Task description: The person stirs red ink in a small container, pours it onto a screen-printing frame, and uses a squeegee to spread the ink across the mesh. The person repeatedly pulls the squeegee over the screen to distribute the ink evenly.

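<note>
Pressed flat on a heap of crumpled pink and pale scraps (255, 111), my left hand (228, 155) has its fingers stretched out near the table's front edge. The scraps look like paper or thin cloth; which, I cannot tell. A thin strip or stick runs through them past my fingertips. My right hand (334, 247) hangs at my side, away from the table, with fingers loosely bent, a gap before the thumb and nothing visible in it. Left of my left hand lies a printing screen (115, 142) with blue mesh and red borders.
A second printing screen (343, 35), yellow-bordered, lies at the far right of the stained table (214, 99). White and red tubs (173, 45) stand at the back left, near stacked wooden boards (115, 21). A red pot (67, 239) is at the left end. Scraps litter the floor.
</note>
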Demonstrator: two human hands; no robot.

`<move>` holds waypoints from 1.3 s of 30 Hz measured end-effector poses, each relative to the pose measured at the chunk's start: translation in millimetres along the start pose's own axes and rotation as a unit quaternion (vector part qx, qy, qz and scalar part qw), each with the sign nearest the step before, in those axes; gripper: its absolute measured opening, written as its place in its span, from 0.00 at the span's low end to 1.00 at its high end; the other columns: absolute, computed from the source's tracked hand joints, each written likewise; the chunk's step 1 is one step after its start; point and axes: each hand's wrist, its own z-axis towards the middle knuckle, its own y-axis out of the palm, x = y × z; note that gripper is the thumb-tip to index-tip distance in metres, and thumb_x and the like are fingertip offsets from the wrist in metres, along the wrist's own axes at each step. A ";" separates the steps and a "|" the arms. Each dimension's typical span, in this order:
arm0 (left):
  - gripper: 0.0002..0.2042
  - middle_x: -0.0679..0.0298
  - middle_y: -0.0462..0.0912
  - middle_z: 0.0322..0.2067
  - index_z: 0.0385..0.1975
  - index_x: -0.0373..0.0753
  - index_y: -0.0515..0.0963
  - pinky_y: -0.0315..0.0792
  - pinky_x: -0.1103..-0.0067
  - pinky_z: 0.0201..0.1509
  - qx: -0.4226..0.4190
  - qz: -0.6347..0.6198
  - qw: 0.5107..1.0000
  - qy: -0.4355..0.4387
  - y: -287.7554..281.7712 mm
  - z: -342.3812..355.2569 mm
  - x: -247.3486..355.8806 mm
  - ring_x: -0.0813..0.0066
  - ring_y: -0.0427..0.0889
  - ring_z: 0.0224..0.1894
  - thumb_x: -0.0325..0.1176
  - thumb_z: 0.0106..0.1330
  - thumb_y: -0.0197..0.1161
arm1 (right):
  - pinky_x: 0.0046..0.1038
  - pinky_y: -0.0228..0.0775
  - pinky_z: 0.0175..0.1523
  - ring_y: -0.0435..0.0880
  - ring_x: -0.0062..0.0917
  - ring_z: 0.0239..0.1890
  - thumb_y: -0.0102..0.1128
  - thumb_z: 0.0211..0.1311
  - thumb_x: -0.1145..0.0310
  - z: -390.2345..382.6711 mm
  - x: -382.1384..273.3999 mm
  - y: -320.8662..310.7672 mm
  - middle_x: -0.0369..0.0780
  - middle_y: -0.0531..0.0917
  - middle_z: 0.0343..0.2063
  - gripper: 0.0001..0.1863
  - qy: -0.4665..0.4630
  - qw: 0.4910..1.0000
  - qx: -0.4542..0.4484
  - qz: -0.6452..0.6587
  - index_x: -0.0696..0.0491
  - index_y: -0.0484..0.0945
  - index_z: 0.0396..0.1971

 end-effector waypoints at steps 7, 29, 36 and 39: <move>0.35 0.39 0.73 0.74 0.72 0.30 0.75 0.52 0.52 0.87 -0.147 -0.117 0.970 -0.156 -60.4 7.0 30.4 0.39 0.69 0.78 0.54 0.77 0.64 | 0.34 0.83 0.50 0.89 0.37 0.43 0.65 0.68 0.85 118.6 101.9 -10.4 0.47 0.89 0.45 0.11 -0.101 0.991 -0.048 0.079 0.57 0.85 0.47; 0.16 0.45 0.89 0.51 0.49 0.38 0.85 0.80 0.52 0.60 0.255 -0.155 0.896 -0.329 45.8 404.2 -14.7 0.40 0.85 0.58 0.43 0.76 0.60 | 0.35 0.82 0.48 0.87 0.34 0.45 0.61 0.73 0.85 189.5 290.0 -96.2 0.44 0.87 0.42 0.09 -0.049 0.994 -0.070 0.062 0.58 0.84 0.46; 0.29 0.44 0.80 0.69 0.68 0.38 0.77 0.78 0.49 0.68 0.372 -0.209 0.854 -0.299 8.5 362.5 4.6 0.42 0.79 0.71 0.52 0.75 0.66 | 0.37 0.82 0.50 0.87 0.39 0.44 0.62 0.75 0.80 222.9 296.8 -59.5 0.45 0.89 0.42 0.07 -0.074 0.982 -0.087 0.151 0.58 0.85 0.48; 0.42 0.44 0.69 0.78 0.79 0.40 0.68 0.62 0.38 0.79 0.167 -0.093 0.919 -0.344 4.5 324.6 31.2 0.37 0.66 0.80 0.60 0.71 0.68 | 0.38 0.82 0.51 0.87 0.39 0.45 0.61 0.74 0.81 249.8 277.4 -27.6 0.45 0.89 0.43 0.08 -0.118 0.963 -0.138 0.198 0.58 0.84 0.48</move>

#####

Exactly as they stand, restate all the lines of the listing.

*Answer section:*
Task description: The person stirs red ink in a small container, pours it onto a screen-printing frame, and uses a squeegee to spread the ink across the mesh. The person repeatedly pulls the squeegee over the screen to distribute the ink evenly.

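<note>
Pressed flat on a heap of crumpled pink and pale scraps (255, 111), my left hand (228, 155) has its fingers stretched out near the table's front edge. The scraps look like paper or thin cloth; which, I cannot tell. A thin strip or stick runs through them past my fingertips. My right hand (334, 247) hangs at my side, away from the table, with fingers loosely bent, a gap before the thumb and nothing visible in it. Left of my left hand lies a printing screen (115, 142) with blue mesh and red borders.
A second printing screen (343, 35), yellow-bordered, lies at the far right of the stained table (214, 99). White and red tubs (173, 45) stand at the back left, near stacked wooden boards (115, 21). A red pot (67, 239) is at the left end. Scraps litter the floor.
</note>
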Demonstrator: two human hands; no robot.

`<move>` holds waypoints from 1.3 s of 30 Hz measured end-effector poses, each relative to the pose measured at the chunk's start: translation in millimetres along the start pose's own axes and rotation as a unit quaternion (vector part qx, qy, qz and scalar part qw), each with the sign nearest the step before, in those axes; gripper: its absolute measured opening, written as its place in its span, from 0.00 at the span's low end to 1.00 at its high end; the other columns: absolute, computed from the source's tracked hand joints, each written likewise; the chunk's step 1 is one step after its start; point and axes: each hand's wrist, its own z-axis towards the middle knuckle, its own y-axis out of the palm, x = y × z; note that gripper is the thumb-tip to index-tip distance in metres, and thumb_x and the like are fingertip offsets from the wrist in metres, along the wrist's own axes at each step. A ";" separates the steps and a "|" the arms. Each dimension's typical span, in this order:
arm0 (left):
  - gripper: 0.0002..0.2042
  - middle_x: -0.0679..0.0298
  - middle_y: -0.0462..0.0912
  - middle_z: 0.0322..0.2067
  - index_z: 0.0385..0.1975
  - index_x: -0.0373..0.0753
  - index_y: -0.0515..0.0963
  - pinky_y: -0.0315..0.0792
  - pinky_x: -0.1103..-0.0067
  - pinky_z: 0.0201..0.1509
  - qx: -0.4226..0.4190
  - qz: -0.6347..0.6198
  - qw: 0.5107..1.0000
  - qy: -0.4355..0.4387
  - y: -287.7554..281.7712 mm
  - z: -342.3812..355.2569 mm
  - x: -247.3486..355.8806 mm
  - ring_x: -0.0813..0.0066
  - ring_y: -0.0427..0.0889
  - ring_z: 0.0224..0.1894
  - thumb_x: -0.0325..0.1176
  - thumb_z: 0.0106..0.1330
  - thumb_y: -0.0197..0.1161
arm1 (right):
  - pinky_x: 0.0046..0.1038
  - pinky_y: -0.0228..0.0775
  - pinky_z: 0.0175..0.1523
  - ring_y: -0.0435..0.0880
  - ring_x: -0.0062..0.0917
  - ring_z: 0.0239..0.1890
  - thumb_y: -0.0102..0.1128
  - thumb_z: 0.0211..0.1311
  - thumb_x: -0.1145..0.0310
  - z: -390.2345..382.6711 mm
  - x: -382.1384..273.3999 mm
  - y: -320.8662..310.7672 mm
  - middle_x: -0.0369..0.0780
  - middle_y: -0.0531..0.0917
  - middle_z: 0.0343..0.2063
  - gripper: 0.0001..0.1863
  - qy: -0.4665..0.4630
  - qw: 0.4910..1.0000
  - qx: -0.4542..0.4484
  - qz: -0.6452..0.6587
  - index_x: -0.0696..0.0491
  - index_y: -0.0484..0.0945
  - index_z: 0.0396..0.1971

 end-effector waypoints at steps 7, 29, 36 and 39: <move>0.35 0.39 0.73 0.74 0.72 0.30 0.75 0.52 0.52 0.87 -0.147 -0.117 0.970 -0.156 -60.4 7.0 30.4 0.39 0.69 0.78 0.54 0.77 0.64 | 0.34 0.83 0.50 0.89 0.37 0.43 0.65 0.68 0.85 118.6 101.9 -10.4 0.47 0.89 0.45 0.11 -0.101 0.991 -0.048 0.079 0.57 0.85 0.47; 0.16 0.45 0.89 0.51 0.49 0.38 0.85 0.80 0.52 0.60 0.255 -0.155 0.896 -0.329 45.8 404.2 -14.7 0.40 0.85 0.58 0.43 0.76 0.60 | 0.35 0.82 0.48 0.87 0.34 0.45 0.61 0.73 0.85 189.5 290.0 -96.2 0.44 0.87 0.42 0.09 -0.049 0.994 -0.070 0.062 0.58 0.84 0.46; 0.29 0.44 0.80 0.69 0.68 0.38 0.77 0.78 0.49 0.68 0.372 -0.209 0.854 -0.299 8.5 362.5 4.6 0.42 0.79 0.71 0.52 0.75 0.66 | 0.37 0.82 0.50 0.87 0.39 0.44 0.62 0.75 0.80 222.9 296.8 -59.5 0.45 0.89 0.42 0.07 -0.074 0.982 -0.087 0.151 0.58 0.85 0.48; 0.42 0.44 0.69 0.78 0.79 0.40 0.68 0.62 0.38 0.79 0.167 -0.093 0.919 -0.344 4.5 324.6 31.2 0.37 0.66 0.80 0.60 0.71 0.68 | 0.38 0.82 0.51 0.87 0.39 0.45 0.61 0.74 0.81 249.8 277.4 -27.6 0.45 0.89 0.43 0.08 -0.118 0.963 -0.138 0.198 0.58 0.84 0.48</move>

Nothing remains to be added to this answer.